◆ **The data**:
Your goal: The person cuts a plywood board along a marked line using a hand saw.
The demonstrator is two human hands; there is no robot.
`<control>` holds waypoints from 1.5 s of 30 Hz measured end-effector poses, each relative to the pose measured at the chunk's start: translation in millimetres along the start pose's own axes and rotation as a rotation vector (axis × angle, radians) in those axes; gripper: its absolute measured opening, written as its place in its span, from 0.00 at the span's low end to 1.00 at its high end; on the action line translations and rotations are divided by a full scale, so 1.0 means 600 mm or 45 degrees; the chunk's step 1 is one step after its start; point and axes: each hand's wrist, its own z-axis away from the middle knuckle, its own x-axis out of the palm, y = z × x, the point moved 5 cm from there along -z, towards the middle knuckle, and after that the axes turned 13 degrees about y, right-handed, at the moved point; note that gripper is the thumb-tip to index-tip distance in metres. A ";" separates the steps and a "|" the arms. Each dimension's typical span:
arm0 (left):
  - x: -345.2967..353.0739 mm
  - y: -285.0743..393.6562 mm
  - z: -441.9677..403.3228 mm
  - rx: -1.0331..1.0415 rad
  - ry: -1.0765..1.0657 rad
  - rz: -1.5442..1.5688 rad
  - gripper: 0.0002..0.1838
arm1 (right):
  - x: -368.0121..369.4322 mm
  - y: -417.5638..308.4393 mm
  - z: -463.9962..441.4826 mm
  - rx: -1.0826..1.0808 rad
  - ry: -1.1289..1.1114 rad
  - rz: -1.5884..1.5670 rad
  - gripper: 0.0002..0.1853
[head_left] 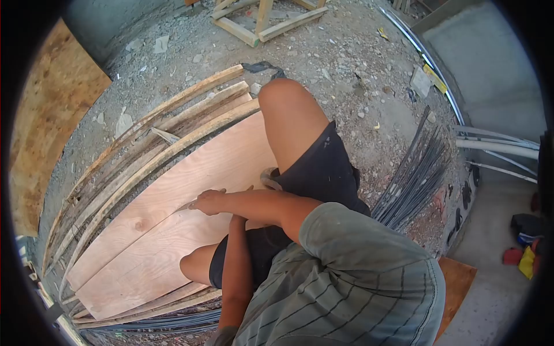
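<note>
Head camera view: what is recorded for surface and room?

One plywood panel [156, 196] lies flat directly beneath the right grip [208, 202], over rubble-strewn ground [340, 57]. A grey wall [490, 75] rises well to the right of the grip in view.

State of each grip?

The right grip is curled, set low at the panel beside a dark line [133, 248] that runs from it toward the panel's lower-left end; seam or cut, I cannot tell. A slim tip shows just ahead of the fingers; whether it is held, I cannot tell. The left grip [238, 221] is mostly hidden behind the right forearm [257, 203], its state not determinable.

Other things around, and obstructions?

Lengths of timber [190, 124] lie past the panel's upper edge, above the grip in view. A timber frame [259, 29] stands farther above. One leaning board [52, 127] is well left of the grip. Right of it, past the person's body, lies a bundle of dark rods [412, 184]. The forearm and two bent knees stand over the panel and cover parts of it.

Counts?

Panel, one; frame, one; leaning board, one; knees, two; timber lengths above the grip, at least three; rods, too many overlapping to count.
</note>
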 end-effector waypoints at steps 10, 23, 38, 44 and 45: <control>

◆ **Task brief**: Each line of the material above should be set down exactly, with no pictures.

◆ **Completed exercise**:
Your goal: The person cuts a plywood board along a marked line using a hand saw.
The demonstrator is two human hands; there is no robot.
`<control>` holds waypoints from 1.5 s of 30 Hz measured end-effector poses, each relative to the pose measured at the chunk's start: translation in millimetres along the start pose's own axes and rotation as a rotation vector (axis × angle, radians) in those axes; gripper: its absolute measured opening, written as its place in its span, from 0.00 at the span's low end to 1.00 at its high end; on the action line translations and rotations are divided by a full scale, so 1.0 means 600 mm or 45 degrees; the chunk's step 1 is one step after its start; point and axes: each hand's wrist, its own z-axis away from the middle knuckle, its own x-axis out of the palm, y = z × x, the point moved 5 cm from there along -z, towards the middle knuckle, and after that the axes turned 13 degrees about y, right-handed, at the moved point; note that gripper is the thumb-tip to index-tip distance in metres. A ";" separates the steps and a "|" the arms. Each dimension's typical span:
arm0 (left):
  - x: -345.2967..353.0739 mm
  - y: -285.0743..393.6562 mm
  - z: -441.9677..403.3228 mm
  - rx: -1.0331..1.0415 rad
  - ry: -1.0765..1.0657 rad
  - rz: -1.5442..1.5688 rad
  - gripper: 0.0002..0.1838
arm1 (right):
  - x: -368.0121..369.4322 mm
  - y: -417.5638..308.4393 mm
  - z: -463.9962..441.4826 mm
  - rx: -1.0826..1.0808 rad
  - ry: -1.1289..1.1114 rad
  - rz: -1.5884..1.5670 rad
  - gripper: 0.0002..0.1853
[head_left] 
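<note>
Head camera view: what is recorded for surface and room?

One plywood panel [156, 196] lies flat directly beneath the right grip [208, 202], over rubble-strewn ground [340, 57]. A grey wall [490, 75] rises well to the right of the grip in view.

State of each grip?

The right grip is curled, set low at the panel beside a dark line [133, 248] that runs from it toward the panel's lower-left end; seam or cut, I cannot tell. A slim tip shows just ahead of the fingers; whether it is held, I cannot tell. The left grip [238, 221] is mostly hidden behind the right forearm [257, 203], its state not determinable.

Other things around, and obstructions?

Lengths of timber [190, 124] lie past the panel's upper edge, above the grip in view. A timber frame [259, 29] stands farther above. One leaning board [52, 127] is well left of the grip. Right of it, past the person's body, lies a bundle of dark rods [412, 184]. The forearm and two bent knees stand over the panel and cover parts of it.

Counts?

Panel, one; frame, one; leaning board, one; knees, two; timber lengths above the grip, at least three; rods, too many overlapping to count.
</note>
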 end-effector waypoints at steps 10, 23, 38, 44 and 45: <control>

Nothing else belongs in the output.